— What is being asked —
In the records below, find the line with "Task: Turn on" and repeat exactly every line from it through the line with "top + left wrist". Pictures stay out.

— Exercise materials —
--

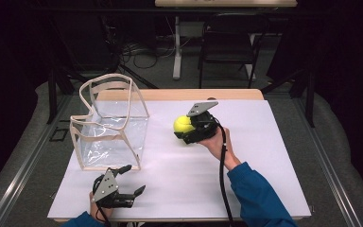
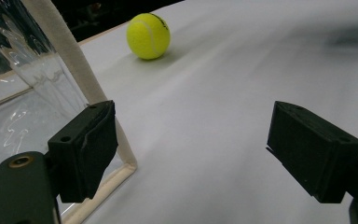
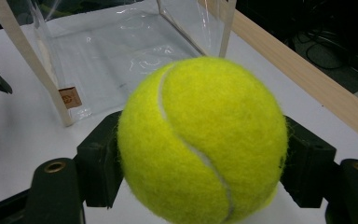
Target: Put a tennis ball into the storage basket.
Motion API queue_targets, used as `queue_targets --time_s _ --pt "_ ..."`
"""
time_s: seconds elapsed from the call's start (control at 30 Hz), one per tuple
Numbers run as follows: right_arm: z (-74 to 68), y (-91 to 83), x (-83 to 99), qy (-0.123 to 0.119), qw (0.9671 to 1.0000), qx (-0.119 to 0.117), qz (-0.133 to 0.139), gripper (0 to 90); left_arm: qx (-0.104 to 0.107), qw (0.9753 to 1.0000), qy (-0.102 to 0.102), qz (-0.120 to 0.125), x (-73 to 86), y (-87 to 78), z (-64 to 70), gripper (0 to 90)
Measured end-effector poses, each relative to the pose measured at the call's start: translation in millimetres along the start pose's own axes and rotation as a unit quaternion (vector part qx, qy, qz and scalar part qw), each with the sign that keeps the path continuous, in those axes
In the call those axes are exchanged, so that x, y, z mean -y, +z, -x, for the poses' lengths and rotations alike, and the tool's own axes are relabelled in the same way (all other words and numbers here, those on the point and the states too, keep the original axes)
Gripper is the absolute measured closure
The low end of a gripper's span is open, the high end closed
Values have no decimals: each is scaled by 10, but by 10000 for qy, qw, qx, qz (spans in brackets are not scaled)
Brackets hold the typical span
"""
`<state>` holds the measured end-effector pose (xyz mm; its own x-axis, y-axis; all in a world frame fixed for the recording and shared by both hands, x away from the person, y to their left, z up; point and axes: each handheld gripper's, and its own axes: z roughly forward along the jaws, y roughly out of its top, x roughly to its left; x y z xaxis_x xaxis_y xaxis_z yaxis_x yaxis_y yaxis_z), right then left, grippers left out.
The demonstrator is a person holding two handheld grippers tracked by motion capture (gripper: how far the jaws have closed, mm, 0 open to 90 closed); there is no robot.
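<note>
A yellow tennis ball (image 1: 183, 124) sits between the jaws of my right gripper (image 1: 187, 130) near the middle of the white table; the jaws press on both its sides. In the right gripper view the ball (image 3: 200, 140) is held by that gripper (image 3: 200, 165), with the clear bag (image 3: 121, 46) just beyond. The clear plastic bag (image 1: 108, 127) with cream trim stands upright and open-topped at the left. My left gripper (image 1: 134, 178) stands open near the front edge, just in front of the bag's near corner (image 2: 88, 88). The left gripper (image 2: 191, 144) holds nothing, and the ball (image 2: 148, 36) shows far off.
A white sheet (image 1: 264, 161) covers the table, with a wooden strip (image 1: 179, 94) along its far edge. A dark chair (image 1: 229, 42) and a table leg (image 1: 177, 47) stand on the floor behind. Bare sheet lies to the right of the ball.
</note>
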<state>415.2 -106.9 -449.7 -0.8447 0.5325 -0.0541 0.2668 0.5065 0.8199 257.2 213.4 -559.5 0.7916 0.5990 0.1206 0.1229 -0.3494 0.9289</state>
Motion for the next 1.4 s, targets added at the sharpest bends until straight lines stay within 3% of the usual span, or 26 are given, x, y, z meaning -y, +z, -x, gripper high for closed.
queue_targets --time_s 1.4 --pt "10 61 -331 -221 9996 -63 -136 264 4 10000 -6 15 0 -5 -4 160"
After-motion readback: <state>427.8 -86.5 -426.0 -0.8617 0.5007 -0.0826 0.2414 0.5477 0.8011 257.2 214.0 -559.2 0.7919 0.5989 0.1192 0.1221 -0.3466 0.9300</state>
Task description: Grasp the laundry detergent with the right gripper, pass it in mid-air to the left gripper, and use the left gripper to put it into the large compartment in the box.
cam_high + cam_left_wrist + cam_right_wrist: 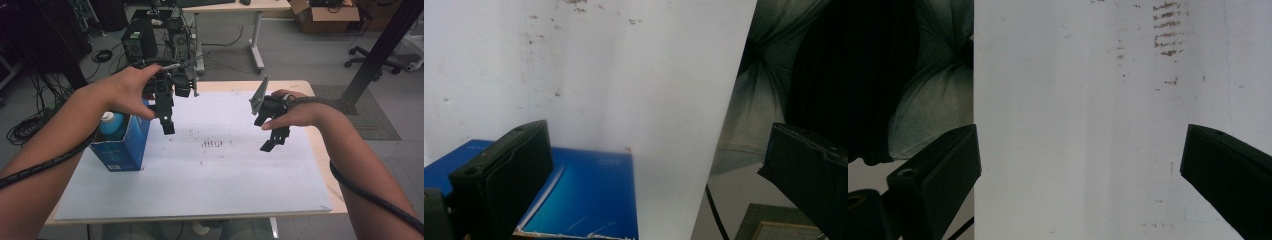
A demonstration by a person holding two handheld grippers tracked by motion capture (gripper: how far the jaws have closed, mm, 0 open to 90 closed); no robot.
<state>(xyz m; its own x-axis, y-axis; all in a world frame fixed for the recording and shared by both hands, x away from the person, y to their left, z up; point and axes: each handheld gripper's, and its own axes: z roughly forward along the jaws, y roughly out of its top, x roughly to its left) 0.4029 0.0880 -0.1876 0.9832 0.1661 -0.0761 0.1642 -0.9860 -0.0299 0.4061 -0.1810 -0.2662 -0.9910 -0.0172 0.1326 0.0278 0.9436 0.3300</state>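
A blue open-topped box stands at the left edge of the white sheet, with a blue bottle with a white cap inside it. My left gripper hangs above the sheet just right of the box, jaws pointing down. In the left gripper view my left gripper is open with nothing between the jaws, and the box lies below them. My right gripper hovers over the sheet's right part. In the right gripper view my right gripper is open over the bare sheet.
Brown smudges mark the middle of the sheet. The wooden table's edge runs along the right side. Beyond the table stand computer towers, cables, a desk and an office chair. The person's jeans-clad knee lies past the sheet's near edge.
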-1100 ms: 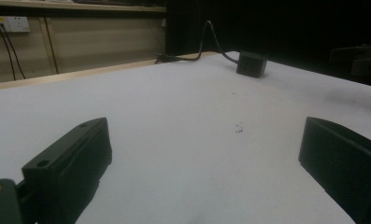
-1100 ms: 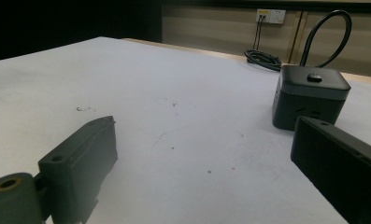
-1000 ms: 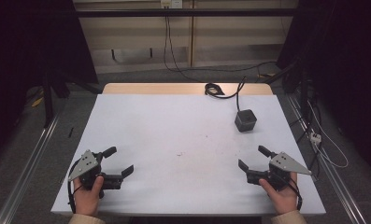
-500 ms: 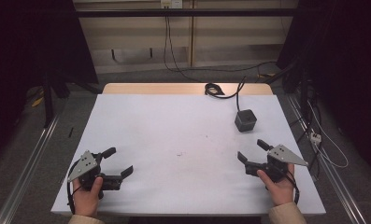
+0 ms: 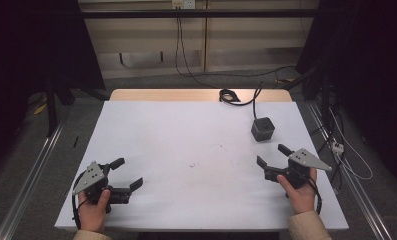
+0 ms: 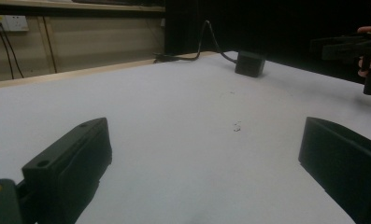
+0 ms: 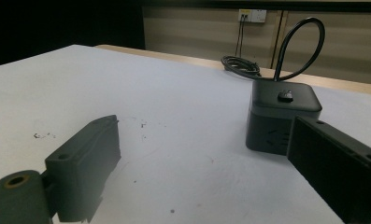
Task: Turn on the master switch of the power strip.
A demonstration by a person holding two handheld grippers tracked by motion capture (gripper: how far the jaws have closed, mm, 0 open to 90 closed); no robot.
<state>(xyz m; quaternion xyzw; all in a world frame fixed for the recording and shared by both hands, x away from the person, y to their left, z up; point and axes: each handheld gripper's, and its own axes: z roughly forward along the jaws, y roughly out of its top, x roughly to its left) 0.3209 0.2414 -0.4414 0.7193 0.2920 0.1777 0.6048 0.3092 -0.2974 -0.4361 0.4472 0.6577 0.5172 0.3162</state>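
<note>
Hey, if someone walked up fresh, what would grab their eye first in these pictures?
Probably the small black cube with its cable, alone at the far right of the white table. Next, the left gripper and right gripper at the near corners, fingers apart, holding nothing.

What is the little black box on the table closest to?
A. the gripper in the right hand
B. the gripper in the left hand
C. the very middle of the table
A: the black box sits on the white table just beyond the right gripper, while the left gripper is far across.
</note>
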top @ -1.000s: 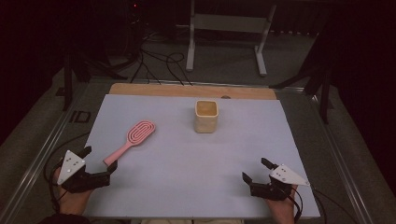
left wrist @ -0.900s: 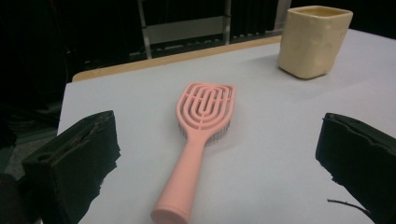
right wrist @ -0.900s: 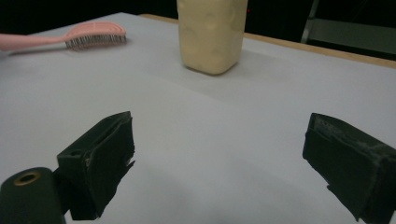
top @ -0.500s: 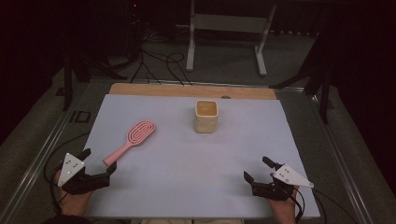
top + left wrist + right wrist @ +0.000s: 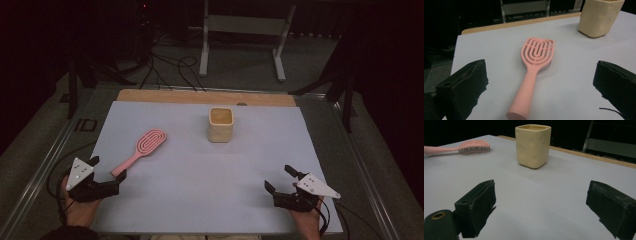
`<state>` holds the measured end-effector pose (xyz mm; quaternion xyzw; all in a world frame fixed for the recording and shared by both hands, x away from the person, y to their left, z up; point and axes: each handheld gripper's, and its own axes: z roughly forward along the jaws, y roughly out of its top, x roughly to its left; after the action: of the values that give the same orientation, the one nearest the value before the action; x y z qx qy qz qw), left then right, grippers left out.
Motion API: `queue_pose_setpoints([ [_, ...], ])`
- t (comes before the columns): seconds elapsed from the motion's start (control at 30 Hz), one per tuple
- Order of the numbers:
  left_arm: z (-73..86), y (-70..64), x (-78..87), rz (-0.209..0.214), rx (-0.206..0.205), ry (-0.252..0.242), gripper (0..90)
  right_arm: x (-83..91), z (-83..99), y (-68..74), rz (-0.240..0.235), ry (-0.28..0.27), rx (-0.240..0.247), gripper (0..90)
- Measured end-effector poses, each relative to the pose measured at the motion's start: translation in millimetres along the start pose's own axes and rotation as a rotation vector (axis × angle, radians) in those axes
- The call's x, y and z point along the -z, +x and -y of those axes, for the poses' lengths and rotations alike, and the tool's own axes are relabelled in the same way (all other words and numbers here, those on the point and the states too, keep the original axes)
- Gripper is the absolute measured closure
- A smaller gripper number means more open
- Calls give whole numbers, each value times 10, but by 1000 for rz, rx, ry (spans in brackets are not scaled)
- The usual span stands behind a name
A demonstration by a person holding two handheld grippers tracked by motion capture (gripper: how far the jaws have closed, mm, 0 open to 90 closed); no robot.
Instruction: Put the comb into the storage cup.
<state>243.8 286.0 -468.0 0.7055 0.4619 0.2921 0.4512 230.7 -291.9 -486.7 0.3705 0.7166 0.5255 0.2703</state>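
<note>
So the thing that matters here is how the pink hairbrush lines up with the left tongs. The brush lies flat on the bench, on its left half, bristles down. Its long axis runs diagonally: the handle end points back toward the person's left hand, and the paddle head points away and a bit toward the middle of the bench. In the high view the butt of the handle sits right at the mouth of the left tongs, just about between the 2 jaws. The left gripper view backs that up: the brush runs up the middle of the frame with a jaw on either side of the handle, both well clear of it, so the left tongs are wide apart and gripping nothing yet.

The right tongs are also spread apart and empty, parked near the front right corner of the bench, well apart from the brush. From there the cream square cup is the closer thing, straight ahead in the right gripper view, upright with its mouth open at the top.

My read: the left hand is clearly the nearer one, and since the handle already points along the tongs, a short push forward and a squeeze across the handle should get it.
</note>
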Motion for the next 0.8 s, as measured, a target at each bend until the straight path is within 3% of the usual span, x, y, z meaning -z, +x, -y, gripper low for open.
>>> queue_pose_setpoints([
  [0.5, -279, 123, -357, -8, -56, 186, 0, -22, 57, 7, 3, 17, -4, 87],
  [0.53, -309, 137, -415, -12, -69, 217, 0, -22, 60, 7, 5, 17, -6, 87],
  [0.8, -419, 158, -608, -9, -121, 321, 0, -23, 77, 3, 2, 18, -13, 87],
])
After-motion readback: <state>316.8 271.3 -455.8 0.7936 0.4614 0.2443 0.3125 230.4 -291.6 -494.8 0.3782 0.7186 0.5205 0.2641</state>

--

— Answer to this exercise —
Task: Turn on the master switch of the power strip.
A demonstration by a person holding two handheld grippers tracked by motion capture (gripper: how far the jaws have closed, mm, 0 open to 90 closed); no robot.
<state>(xyz m; quaternion xyzw; all in a world frame fixed for the recording and shared by both hands, x away from the person, y to their left, z up; point and axes: each handheld gripper's, and its own axes: z roughly forward along the jaws, y roughly out of its top, x roughly to its left) 0.3209 0.2414 -0.4414 0.7193 0.2920 0.1777 0.6048 0.3092 -0.2974 -0.4361 0.4472 0.6577 0.5172 0.3162</state>
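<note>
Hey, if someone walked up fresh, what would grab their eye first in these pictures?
Probably the small black cube with its cable, alone at the far right of the white table. Next, the left gripper and right gripper at the near corners, fingers apart, holding nothing.

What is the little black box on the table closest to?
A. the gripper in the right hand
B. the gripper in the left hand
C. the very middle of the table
A: the black box sits on the white table just beyond the right gripper, while the left gripper is far across.
</note>
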top @ -1.000s: 
left wrist @ -0.900s: 
right wrist @ -0.900s: 
top @ -0.500s: 
top + left wrist + right wrist @ +0.000s: 

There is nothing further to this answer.